Боже всесильный, что же это? Голова моя не выдержит… лопнет… Ведь выходит, что Рита «не-мертвый»… что она сосет кровь живых людей… Как я могу это понять и связать?.. Рита… кровь… нет и нет. Это я под влиянием старика схожу с ума… Это он мне навязывает свою болезненную идею… в то же время я сознаю, что я здоров, вполне здоров… а впрочем, все сумасшедшие считают себя здоровыми…
— Что же дальше?
— Тут для графа Карло начинается страшный период сомнений, еще более ужасный, чем муки ревности, и он признается, что был на волосок от помешательства.

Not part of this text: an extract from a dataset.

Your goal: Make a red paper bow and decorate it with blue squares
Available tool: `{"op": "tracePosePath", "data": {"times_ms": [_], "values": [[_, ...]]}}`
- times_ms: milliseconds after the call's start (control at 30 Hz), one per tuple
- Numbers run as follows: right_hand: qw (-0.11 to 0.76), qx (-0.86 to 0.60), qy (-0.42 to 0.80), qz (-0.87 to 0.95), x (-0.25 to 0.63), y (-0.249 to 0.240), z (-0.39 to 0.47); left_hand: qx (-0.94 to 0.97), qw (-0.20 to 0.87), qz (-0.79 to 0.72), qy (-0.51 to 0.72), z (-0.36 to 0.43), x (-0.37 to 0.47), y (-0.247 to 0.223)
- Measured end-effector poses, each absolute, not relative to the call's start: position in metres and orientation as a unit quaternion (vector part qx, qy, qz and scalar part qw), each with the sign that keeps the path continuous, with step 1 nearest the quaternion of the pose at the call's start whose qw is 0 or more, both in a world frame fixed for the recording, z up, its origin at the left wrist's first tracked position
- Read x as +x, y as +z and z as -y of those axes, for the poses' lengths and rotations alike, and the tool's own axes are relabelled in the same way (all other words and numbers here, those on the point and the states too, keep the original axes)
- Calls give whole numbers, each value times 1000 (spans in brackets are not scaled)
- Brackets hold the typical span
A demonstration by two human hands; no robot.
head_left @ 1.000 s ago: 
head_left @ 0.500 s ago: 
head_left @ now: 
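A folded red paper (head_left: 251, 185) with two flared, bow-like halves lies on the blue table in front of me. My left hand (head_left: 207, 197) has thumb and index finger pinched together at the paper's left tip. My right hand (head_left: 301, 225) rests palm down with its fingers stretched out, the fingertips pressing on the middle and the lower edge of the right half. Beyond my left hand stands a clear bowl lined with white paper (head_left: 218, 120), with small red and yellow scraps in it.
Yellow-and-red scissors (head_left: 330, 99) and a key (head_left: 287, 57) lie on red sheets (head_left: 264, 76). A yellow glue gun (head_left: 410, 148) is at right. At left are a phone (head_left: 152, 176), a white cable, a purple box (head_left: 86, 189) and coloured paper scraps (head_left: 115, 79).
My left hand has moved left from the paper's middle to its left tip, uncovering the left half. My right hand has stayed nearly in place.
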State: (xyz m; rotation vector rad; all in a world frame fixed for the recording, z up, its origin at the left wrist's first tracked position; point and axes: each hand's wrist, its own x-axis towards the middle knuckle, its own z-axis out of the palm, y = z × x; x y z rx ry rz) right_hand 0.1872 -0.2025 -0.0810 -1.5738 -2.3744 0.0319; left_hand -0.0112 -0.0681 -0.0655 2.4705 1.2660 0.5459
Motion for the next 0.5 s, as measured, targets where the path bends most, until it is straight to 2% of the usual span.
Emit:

На счастье, вернулся из Рима старый Петро. Он сильно похудел и еще больше постарел. Но зато был торжественно спокоен и самоуверен.
— Господь Бог помиловал меня, а святой отец благословил послужить миру, я теперь ничего не боюсь. И за вас, мой дорогой господин, буду бороться со всей нечистой силой. Я вас спасу, не унывайте! — говорил он.
Петро провел целый день в деревне и уже знает все несчастья, постигшие замок.
— Затем он рассказал о Папе, о монастыре, где выдержал покаяние. «Так там хорошо, так хорошо, век бы не ушел, — сознается он, — вот только спешил сюда, боялся за вас, ну да слава Богу, не опоздал!»